Subject: Re: patch for share/man/man4/Makefile to help small machines
To: Julian H Stacey <Julian.H.Stacey@regent.e-technik.tu-muenchen.de>
From: Chris G. Demetriou <cgd@alpha.bostic.com>
List: current-users
Date: 10/23/1994 20:27:23
> Most systems have no "possibly different architecture" to share with,
> many will be short of disc; forcing all machines to build for all
> architectures is bad, for those few machines that are large & networked &
> want to export all man architectures, better to add an env var
> BUILD_ALL_MAN_ARCHS or SUPPRESS_BUILD_ALL_MAN_ARCHS.

It is hardly ever appropriate to add such an option.  This is not a
case where it is appropriate.

Given that, the choice is between: always installing them for all
architectures, and never installing them for all architectures
(i.e. letting the admin of a multi-architecture server deal with it).

I've not decided what i think of these options, and am not likely to
think about it again soon, so i probably won't change it in the near
future.

Normally, i'd agree that it's best to just install all of the man
pages (and other share-things) for all architectures.  However, this
breaks down, in that various per-machine binaries have man pages (and
perhaps other things, e.g. data files) that are only installed on
architectures where the binaries are supported.

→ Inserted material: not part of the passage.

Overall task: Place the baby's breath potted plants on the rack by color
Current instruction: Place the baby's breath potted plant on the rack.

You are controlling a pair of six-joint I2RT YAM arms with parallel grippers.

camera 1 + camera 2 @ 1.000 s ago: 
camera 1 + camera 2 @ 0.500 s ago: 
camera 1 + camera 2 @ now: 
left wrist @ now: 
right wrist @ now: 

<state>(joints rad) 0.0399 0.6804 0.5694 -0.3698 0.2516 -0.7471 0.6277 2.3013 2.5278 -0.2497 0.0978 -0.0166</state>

In other words, to make either solution work correctly will take some
work, and, though i'd like to have all of share installed by default
every time, it may not be practical to implement correctly.


Also, i think the time and space required to build and install
other-architecture man pages is minimal, compared to the time and
space required to build/install a full source tree.  I don't consider
it significant for people who are keeping "current."  For releases,
it obviously makes a difference -- which is why they're seperated out.